▶ _Extracted information_:
⁂
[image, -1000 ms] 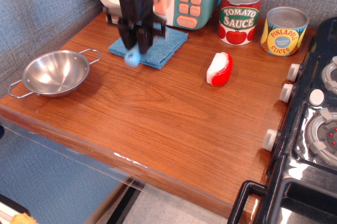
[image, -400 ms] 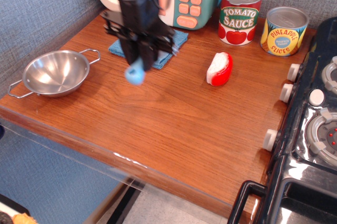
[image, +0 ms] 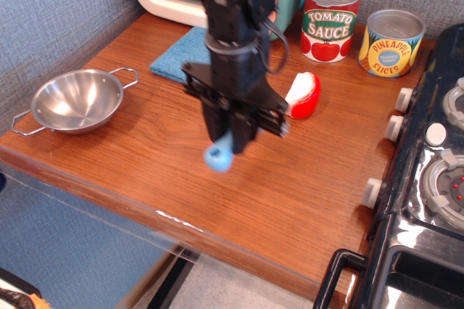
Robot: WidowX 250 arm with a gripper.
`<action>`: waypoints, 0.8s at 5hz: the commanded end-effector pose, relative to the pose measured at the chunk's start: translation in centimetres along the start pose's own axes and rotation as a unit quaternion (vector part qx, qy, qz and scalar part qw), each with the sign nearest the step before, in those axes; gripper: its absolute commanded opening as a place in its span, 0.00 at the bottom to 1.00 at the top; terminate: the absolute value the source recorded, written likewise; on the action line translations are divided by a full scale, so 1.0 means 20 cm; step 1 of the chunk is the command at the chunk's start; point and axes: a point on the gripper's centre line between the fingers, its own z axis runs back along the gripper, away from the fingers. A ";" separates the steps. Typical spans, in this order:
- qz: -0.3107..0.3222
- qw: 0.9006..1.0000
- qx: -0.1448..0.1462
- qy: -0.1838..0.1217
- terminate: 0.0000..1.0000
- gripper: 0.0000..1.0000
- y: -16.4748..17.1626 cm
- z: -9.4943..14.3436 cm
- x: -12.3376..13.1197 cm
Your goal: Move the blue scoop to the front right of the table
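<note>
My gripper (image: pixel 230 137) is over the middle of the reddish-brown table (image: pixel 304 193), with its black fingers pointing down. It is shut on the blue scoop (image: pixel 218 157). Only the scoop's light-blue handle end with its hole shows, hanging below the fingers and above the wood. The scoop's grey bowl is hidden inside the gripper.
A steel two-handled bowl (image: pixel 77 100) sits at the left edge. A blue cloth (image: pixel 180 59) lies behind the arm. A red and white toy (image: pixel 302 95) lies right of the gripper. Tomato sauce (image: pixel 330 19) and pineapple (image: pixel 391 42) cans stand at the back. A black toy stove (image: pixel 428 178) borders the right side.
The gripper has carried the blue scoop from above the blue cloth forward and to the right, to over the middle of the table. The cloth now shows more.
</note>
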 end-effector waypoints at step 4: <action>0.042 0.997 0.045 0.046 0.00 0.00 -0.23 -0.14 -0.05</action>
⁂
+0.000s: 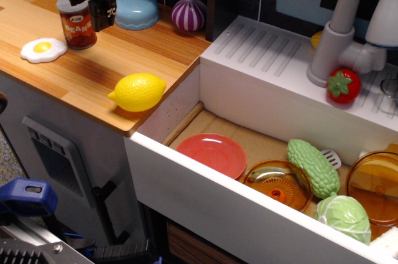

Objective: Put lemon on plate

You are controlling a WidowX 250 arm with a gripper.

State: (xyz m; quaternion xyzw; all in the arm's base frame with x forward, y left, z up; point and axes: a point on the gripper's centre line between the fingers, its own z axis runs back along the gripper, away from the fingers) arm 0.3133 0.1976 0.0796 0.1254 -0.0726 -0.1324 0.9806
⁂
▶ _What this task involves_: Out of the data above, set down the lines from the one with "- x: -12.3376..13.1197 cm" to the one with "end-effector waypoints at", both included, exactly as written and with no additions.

▶ _Response area_:
- x: -12.3376..13.1197 cm
Your goal: Move the blue scoop to the front right of the table
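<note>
My gripper (image: pixel 230 137) is over the middle of the reddish-brown table (image: pixel 304 193), with its black fingers pointing down. It is shut on the blue scoop (image: pixel 218 157). Only the scoop's light-blue handle end with its hole shows, hanging below the fingers and above the wood. The scoop's grey bowl is hidden inside the gripper.
A steel two-handled bowl (image: pixel 77 100) sits at the left edge. A blue cloth (image: pixel 180 59) lies behind the arm. A red and white toy (image: pixel 302 95) lies right of the gripper. Tomato sauce (image: pixel 330 19) and pineapple (image: pixel 391 42) cans stand at the back. A black toy stove (image: pixel 428 178) borders the right side.
The gripper has carried the blue scoop from above the blue cloth forward and to the right, to over the middle of the table. The cloth now shows more.
</note>
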 end-effector waypoints at step 4: <action>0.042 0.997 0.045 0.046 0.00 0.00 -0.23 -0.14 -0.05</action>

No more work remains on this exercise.